> **How to complete this task**:
Every line that appears in the listing is to be set down verbatim.
*** Block opens ***
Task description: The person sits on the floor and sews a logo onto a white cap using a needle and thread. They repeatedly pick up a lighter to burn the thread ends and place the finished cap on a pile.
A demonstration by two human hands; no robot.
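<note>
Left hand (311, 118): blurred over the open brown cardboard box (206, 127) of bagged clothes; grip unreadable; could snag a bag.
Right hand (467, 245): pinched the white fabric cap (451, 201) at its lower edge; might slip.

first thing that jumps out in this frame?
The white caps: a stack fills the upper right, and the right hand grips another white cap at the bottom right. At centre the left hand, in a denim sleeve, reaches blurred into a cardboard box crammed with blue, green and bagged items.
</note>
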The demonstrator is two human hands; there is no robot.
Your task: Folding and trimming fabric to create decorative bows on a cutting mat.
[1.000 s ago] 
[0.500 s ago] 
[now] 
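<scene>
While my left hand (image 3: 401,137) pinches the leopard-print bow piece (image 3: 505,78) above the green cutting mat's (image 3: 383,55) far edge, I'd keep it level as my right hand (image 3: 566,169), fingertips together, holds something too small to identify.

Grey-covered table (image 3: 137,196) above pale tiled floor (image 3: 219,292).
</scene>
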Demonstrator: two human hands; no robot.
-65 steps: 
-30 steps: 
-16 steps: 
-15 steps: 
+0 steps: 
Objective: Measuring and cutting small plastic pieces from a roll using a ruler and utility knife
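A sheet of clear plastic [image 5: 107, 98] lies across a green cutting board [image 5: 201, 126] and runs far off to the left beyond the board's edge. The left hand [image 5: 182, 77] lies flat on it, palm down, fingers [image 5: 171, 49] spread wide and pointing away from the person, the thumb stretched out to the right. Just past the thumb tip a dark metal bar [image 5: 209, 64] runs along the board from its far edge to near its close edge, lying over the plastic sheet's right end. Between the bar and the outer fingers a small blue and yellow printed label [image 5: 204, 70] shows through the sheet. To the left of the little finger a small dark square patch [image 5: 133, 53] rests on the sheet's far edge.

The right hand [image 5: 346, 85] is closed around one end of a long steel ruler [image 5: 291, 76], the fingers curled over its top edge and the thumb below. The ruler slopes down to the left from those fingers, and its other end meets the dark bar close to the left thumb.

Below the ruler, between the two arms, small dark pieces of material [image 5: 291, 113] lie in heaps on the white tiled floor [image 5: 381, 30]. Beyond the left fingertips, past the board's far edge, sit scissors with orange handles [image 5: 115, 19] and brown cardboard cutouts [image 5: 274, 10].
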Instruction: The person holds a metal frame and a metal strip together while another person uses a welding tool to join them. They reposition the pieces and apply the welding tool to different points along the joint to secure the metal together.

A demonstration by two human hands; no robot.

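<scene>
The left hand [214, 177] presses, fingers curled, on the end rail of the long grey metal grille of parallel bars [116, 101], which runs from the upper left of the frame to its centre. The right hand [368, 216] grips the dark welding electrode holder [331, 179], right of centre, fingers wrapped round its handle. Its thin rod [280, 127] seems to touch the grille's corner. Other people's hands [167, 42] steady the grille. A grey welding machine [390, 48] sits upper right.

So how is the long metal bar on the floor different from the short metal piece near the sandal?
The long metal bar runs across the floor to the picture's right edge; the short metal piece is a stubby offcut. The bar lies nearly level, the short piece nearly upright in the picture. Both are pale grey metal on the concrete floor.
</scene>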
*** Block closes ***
> **Output**:
Task description: The person sits on the floor and sews a logo onto a white cap using a needle and thread. They repeatedly pick up a lighter to burn the thread ends and place the finished cap on a pile.
A demonstration by two human hands; no robot.
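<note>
Left hand (311, 118): blurred over the open brown cardboard box (206, 127) of bagged clothes; grip unreadable; could snag a bag.
Right hand (467, 245): pinched the white fabric cap (451, 201) at its lower edge; might slip.

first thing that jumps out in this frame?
The white caps: a stack fills the upper right, and the right hand grips another white cap at the bottom right. At centre the left hand, in a denim sleeve, reaches blurred into a cardboard box crammed with blue, green and bagged items.
</note>
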The demonstrator is two human hands; there is no robot.
Your task: Folding and trimming fabric to create decorative bows on a cutting mat.
[1.000 s ago] 
[0.500 s ago] 
[now] 
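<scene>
While my left hand (image 3: 401,137) pinches the leopard-print bow piece (image 3: 505,78) above the green cutting mat's (image 3: 383,55) far edge, I'd keep it level as my right hand (image 3: 566,169), fingertips together, holds something too small to identify.

Grey-covered table (image 3: 137,196) above pale tiled floor (image 3: 219,292).
</scene>
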Demonstrator: two human hands; no robot.
-65 steps: 
-30 steps: 
-16 steps: 
-15 steps: 
+0 steps: 
Objective: Measuring and cutting small plastic pieces from a roll using a ruler and utility knife
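A sheet of clear plastic [image 5: 107, 98] lies across a green cutting board [image 5: 201, 126] and runs far off to the left beyond the board's edge. The left hand [image 5: 182, 77] lies flat on it, palm down, fingers [image 5: 171, 49] spread wide and pointing away from the person, the thumb stretched out to the right. Just past the thumb tip a dark metal bar [image 5: 209, 64] runs along the board from its far edge to near its close edge, lying over the plastic sheet's right end. Between the bar and the outer fingers a small blue and yellow printed label [image 5: 204, 70] shows through the sheet. To the left of the little finger a small dark square patch [image 5: 133, 53] rests on the sheet's far edge.

The right hand [image 5: 346, 85] is closed around one end of a long steel ruler [image 5: 291, 76], the fingers curled over its top edge and the thumb below. The ruler slopes down to the left from those fingers, and its other end meets the dark bar close to the left thumb.

Below the ruler, between the two arms, small dark pieces of material [image 5: 291, 113] lie in heaps on the white tiled floor [image 5: 381, 30]. Beyond the left fingertips, past the board's far edge, sit scissors with orange handles [image 5: 115, 19] and brown cardboard cutouts [image 5: 274, 10].
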Instruction: The person holds a metal frame and a metal strip together while another person uses a welding tool to join them. They reposition the pieces and apply the welding tool to different points along the joint to secure the metal together.

A demonstration by two human hands; no robot.

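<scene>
The left hand [214, 177] presses, fingers curled, on the end rail of the long grey metal grille of parallel bars [116, 101], which runs from the upper left of the frame to its centre. The right hand [368, 216] grips the dark welding electrode holder [331, 179], right of centre, fingers wrapped round its handle. Its thin rod [280, 127] seems to touch the grille's corner. Other people's hands [167, 42] steady the grille. A grey welding machine [390, 48] sits upper right.

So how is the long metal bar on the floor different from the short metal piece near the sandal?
The long metal bar runs across the floor to the picture's right edge; the short metal piece is a stubby offcut. The bar lies nearly level, the short piece nearly upright in the picture. Both are pale grey metal on the concrete floor.
</scene>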

There is no more to add to the answer.